RECORDS PROVIDED Start Marker

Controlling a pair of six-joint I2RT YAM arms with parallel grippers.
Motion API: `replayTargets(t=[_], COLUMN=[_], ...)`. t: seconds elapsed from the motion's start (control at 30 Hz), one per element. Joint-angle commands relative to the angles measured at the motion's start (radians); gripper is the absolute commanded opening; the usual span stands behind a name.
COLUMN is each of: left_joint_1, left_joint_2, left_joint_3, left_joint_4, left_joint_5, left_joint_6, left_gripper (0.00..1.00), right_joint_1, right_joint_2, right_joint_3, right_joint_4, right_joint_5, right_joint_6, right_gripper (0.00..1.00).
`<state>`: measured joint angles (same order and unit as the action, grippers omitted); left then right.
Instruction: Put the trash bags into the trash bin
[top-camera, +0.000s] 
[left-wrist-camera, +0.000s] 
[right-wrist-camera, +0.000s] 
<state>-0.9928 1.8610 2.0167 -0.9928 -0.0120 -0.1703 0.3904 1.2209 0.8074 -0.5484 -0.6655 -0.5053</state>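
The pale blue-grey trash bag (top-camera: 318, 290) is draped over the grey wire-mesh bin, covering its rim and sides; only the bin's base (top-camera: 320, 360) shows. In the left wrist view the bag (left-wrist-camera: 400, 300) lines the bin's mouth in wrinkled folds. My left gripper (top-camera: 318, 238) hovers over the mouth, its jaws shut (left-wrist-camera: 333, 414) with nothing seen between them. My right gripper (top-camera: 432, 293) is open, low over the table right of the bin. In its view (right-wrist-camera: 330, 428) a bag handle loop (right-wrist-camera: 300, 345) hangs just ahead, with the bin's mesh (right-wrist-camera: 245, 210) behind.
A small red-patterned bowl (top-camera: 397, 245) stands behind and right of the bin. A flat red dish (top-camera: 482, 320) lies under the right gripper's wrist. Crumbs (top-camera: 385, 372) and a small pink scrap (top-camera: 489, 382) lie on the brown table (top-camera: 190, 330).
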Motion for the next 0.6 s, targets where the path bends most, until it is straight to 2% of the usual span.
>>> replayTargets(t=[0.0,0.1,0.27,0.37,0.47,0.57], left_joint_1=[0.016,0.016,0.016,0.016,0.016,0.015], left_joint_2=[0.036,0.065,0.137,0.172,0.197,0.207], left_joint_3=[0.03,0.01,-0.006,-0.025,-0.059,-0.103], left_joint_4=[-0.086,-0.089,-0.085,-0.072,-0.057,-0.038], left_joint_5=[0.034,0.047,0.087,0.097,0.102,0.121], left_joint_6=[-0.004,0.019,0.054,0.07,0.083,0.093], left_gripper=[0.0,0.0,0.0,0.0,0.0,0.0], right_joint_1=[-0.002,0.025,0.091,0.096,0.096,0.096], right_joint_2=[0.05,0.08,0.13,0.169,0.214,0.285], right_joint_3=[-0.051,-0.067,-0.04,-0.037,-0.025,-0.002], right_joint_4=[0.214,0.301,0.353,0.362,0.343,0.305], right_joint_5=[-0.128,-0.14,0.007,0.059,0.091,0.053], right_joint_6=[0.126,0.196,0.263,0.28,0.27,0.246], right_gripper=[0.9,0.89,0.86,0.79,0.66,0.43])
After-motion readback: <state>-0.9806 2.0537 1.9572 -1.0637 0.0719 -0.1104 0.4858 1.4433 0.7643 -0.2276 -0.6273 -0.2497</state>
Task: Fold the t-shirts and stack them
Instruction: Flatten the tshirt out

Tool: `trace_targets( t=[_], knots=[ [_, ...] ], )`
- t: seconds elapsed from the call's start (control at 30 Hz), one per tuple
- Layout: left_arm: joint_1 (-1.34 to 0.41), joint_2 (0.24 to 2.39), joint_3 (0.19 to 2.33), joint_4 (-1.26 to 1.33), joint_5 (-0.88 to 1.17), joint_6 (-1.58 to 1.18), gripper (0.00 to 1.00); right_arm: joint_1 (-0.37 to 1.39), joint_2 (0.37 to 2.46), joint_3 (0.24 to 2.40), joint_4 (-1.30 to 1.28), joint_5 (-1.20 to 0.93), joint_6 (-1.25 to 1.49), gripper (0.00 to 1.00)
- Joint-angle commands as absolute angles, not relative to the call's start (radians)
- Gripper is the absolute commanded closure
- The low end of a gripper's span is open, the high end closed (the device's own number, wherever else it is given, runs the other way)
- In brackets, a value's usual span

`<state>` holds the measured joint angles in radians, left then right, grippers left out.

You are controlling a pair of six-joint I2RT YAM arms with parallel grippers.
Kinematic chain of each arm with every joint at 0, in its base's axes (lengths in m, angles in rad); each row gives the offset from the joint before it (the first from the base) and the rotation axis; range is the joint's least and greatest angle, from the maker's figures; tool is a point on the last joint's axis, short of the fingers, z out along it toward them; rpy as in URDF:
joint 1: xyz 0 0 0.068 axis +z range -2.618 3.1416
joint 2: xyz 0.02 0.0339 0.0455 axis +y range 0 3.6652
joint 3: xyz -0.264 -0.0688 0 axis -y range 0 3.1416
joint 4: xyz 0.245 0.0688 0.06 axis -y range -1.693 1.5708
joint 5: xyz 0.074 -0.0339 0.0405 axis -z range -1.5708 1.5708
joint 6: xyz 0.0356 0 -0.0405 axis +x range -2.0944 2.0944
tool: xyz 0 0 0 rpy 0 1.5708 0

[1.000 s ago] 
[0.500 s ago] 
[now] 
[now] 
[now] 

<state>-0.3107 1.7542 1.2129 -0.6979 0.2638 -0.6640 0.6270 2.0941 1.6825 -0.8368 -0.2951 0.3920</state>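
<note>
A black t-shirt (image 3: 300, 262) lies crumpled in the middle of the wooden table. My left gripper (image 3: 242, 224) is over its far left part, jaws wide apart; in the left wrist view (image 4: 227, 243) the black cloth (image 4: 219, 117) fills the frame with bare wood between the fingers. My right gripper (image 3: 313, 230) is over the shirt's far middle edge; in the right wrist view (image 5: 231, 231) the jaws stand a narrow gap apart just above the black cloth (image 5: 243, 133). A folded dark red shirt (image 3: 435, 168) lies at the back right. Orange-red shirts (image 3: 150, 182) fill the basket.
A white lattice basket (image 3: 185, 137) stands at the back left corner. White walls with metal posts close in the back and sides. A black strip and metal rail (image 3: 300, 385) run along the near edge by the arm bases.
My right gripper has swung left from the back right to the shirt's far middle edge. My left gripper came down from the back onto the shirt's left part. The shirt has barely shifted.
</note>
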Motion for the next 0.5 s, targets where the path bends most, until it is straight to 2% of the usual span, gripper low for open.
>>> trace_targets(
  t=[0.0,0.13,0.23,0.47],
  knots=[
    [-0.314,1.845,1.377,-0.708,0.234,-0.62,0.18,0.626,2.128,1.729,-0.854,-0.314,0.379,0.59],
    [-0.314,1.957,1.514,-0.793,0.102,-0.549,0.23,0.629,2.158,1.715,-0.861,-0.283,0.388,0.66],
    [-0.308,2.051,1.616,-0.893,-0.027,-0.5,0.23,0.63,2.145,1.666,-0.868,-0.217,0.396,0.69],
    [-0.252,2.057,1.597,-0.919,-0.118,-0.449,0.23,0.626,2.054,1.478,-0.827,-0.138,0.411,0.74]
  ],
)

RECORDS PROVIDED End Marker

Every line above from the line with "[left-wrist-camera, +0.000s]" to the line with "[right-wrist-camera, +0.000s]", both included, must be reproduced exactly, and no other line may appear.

RESULT FOR THIS TASK ::
[left-wrist-camera, +0.000s] 
[right-wrist-camera, +0.000s] 

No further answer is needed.